La Pasqua sconvolge le nostre certezze
La settimana che è compresa tra la Pasqua e la domenica successiva, l’Ottava, potrebbe esser considerata, dal punto di vista liturgico, come una sola grande festa, anche se già dal Lunedì dell’Angelo la tensione tende in genere a smorzarsi e non sempre è facile, anche nelle domeniche successive, tenere alto il «tono» del tempo pasquale nelle celebrazioni. Le motivazioni possono essere molte e non è il caso di parlarne in questa sede, piuttosto possiamo notare come questa settimana sia racchiusa come fra due parentesi di incredulità.
Nel Vangelo di Luca, proclamato nella Veglia (Lc 24,1-12), viene sottolineato come la testimonianza delle donne di ritorno dal sepolcro sia reputata dagli apostoli come un vaneggiamento; Pietro si reca comunque al sepolcro e sembra quasi di cogliere una sfumatura di svogliatezza, uno sbuffo del tipo «facciamo anche questa!» (ben diverso il racconto della corsa a perdifiato narrata da Giovanni nella Messa del giorno [Gv 20,1-9], ma si tratta di prospettive diverse), mentre la domenica successiva ascolteremo, come ogni anno, l’episodio dell’incredulità di Tommaso (Gv 20,19-31).

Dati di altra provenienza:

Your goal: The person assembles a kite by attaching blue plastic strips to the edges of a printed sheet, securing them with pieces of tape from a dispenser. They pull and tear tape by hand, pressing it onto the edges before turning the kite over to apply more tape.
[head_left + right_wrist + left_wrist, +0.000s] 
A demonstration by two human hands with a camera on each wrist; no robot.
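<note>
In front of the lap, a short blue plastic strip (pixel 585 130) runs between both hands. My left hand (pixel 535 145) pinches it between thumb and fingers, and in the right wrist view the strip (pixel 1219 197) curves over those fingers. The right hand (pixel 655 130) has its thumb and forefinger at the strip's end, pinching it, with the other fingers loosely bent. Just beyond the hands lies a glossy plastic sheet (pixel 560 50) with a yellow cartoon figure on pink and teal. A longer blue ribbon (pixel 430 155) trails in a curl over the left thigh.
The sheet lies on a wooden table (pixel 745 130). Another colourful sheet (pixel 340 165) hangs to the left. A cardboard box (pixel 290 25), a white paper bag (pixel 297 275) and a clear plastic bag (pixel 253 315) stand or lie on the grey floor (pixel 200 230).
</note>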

L’annuncio pasquale, che pur trasformerà gli apostoli, Pietro in particolare, in una vera «icona» di Cristo (cfr. At 5,12-16; 1a lettura Ottava) è racchiuso in questa parentesi di incredulità. Non credo sia giusto passare troppo facilmente sopra questo fatto, come se si trattasse di un semplice smarrimento momentaneo. Certo, lo è stato, ma è anche un segnale di come l’evento pasquale sia sconvolgente per il mondo dell’uomo; è come se le carte in tavola fossero di nuovo rimescolate, tutta la fatica nell’affrontare il dramma della passione, il dolore per la perdita del maestro, che costituisce comunque un punto fermo, fosse vanificata. E non solo perché l’annuncio della resurrezione contrasta con l’esperienza umana che ci dice, con le parole della saggezza popolare, che a tutto c’è rimedio tranne alla morte, ma perché questo ci porta in una terra sconosciuta, della quale non possediamo mappe, né misure. E infatti Cristo non è semplicemente tornato in vita ma vive una vita radicalmente diversa, che proietta gli apostoli ei discepoli di ogni tempo in situazioni di frontiera.
La morte è vinta, ma ciò non toglie che Giovanni, assieme ai fratelli, viva nella tribolazione la sua perseveranza nel regno e la testimonianza resa a Gesù (cf. Ap 1,9-19; 2a lettura Ottava). Del resto la Pasqua non ci ha forse introdotto in una nuova creazione, tuttora in corso, con tutte le caratteristiche di «cantiere», di realtà definitive mescolate ad altre provvisorie come accade nella messa in opera di ogni progetto? Pietro parlerà dei credenti come «edificio» di Dio, di pietre vive (cf. 1Pt 2,5), una realtà dinamica ma che procede comunque coi ritmi e le difficoltà della storia. Anche la conclusione del vangelo di Giovanni rimane aperta: non è stato detto tutto, volutamente, non si può bypassare l’esperienza della fede, dell’affidamento quotidiano nella speranza a colui che è il Primo, l’ultimo e il vivente. Ecco perché la Pasqua ci chiederà sempre lo sforzo di riconoscere il Cristo nel pellegrino che cammina accanto a noi, come i due di Emmaus (cf. Lc 24,13-35; Messa vespertina di Pasqua), di invitarlo a restare con noi mentre scende la sera, per riconoscerlo ancora una volta nello spezzare il pane.